____ Input

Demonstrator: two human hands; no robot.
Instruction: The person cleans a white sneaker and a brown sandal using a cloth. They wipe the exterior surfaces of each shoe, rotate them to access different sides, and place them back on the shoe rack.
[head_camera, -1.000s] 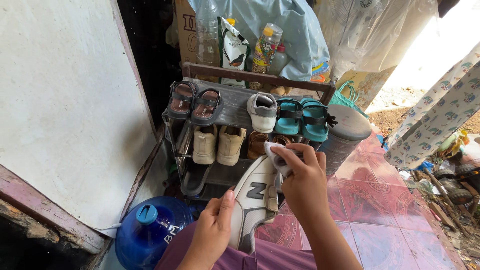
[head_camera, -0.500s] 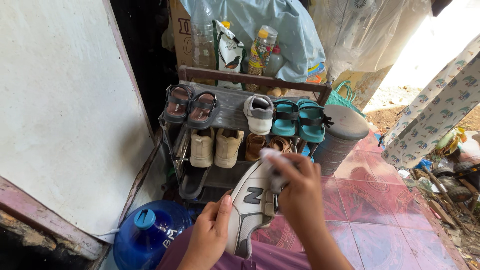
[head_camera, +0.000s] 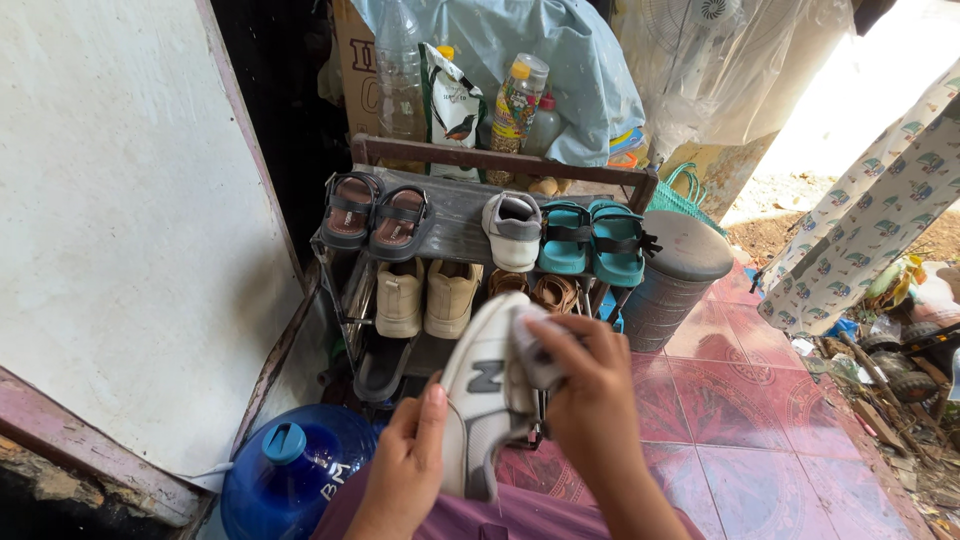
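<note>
The left hand (head_camera: 410, 465) is clamped on a white sneaker (head_camera: 487, 395), gripping it along its left side with the sole turned away and the grey side marking facing up. The right hand (head_camera: 590, 390) is closed on a small pale cloth (head_camera: 535, 350), fingers together, pressing it against the sneaker's upper edge. The sneaker sits just in front of the shoe rack (head_camera: 500, 160), held above the person's lap — touching both hands and the cloth, apart from the rack itself.

On the rack's top tier: brown sandals (head_camera: 375, 212) at the left, a grey-white shoe (head_camera: 513, 228) in the middle, teal sandals (head_camera: 592, 238) at the right. On the tier below: beige shoes (head_camera: 425, 295), with woven brown footwear (head_camera: 535, 292) beside them. Behind the rack stand bottles (head_camera: 518, 100), a printed pouch (head_camera: 450, 100) and a light blue bag (head_camera: 570, 60).

To the rack's right, just beside it, stands a dark ribbed stool (head_camera: 675, 275) on the red tiled floor (head_camera: 760, 420). To the rack's lower left sits a blue water jug (head_camera: 290, 475) — against the white wall (head_camera: 120, 200).
</note>
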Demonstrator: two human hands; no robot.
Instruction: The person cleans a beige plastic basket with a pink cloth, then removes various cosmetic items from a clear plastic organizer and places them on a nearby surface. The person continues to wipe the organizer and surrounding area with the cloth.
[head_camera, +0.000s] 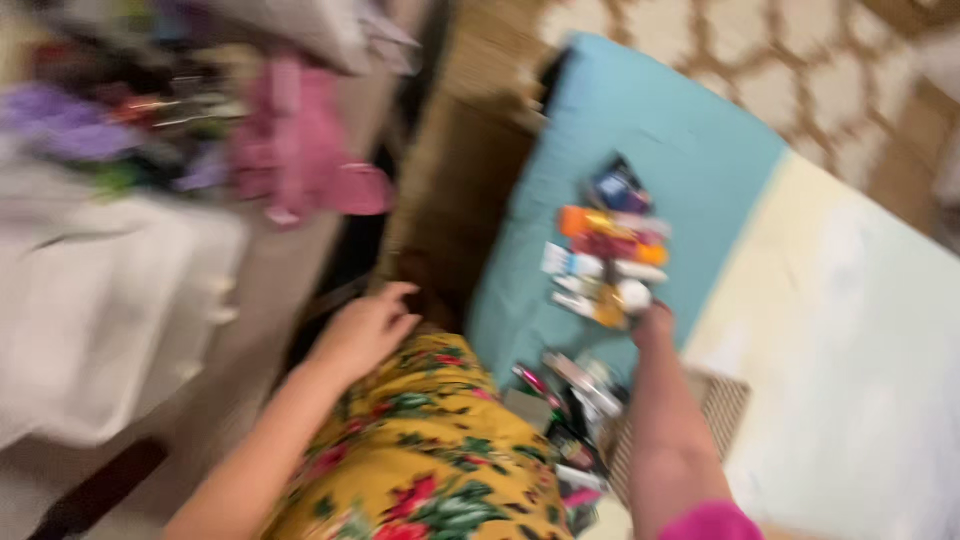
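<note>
We log the right hand (655, 322) at the end of an outstretched forearm that rises from 5 o'clock, pink sleeve (712, 522) at the elbow end; it sits at the near edge of a cluster of small tubes and bottles (606, 262), apparently touching the white round-capped one, but motion blur hides the fingers, so we cannot tell whether it is wide, narrow or holding anything. The left hand (366, 328) lies at about 9 o'clock from the right, palm down, fingers loosely spread and holding nothing, resting at the top of a yellow floral cloth (430, 455) that covers what we take to be the lap. The cluster lies on a teal sheet (640, 120) of a mattress, with a pale cream stretch (850, 340) toward 3 o'clock. We judge the step in hand to be a reach into the cluster; a pick there would call for closing on one item without knocking its close neighbours. More small cosmetics (560, 400) spill beside a woven basket (722, 400) near the right forearm. At 10 o'clock, well apart, hang a pink garment (300, 140) and a white cloth heap (100, 300); a patterned rug (800, 70) lies at 1 o'clock.
</note>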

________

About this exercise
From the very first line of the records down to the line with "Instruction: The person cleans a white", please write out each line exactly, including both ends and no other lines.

Response to this task
Demonstrator: two human hands; no robot.
Instruction: The person cleans a white sneaker and a brown sandal using a cloth. They wipe the exterior surfaces of each shoe, rotate them to access different sides, and place them back on the shoe rack.

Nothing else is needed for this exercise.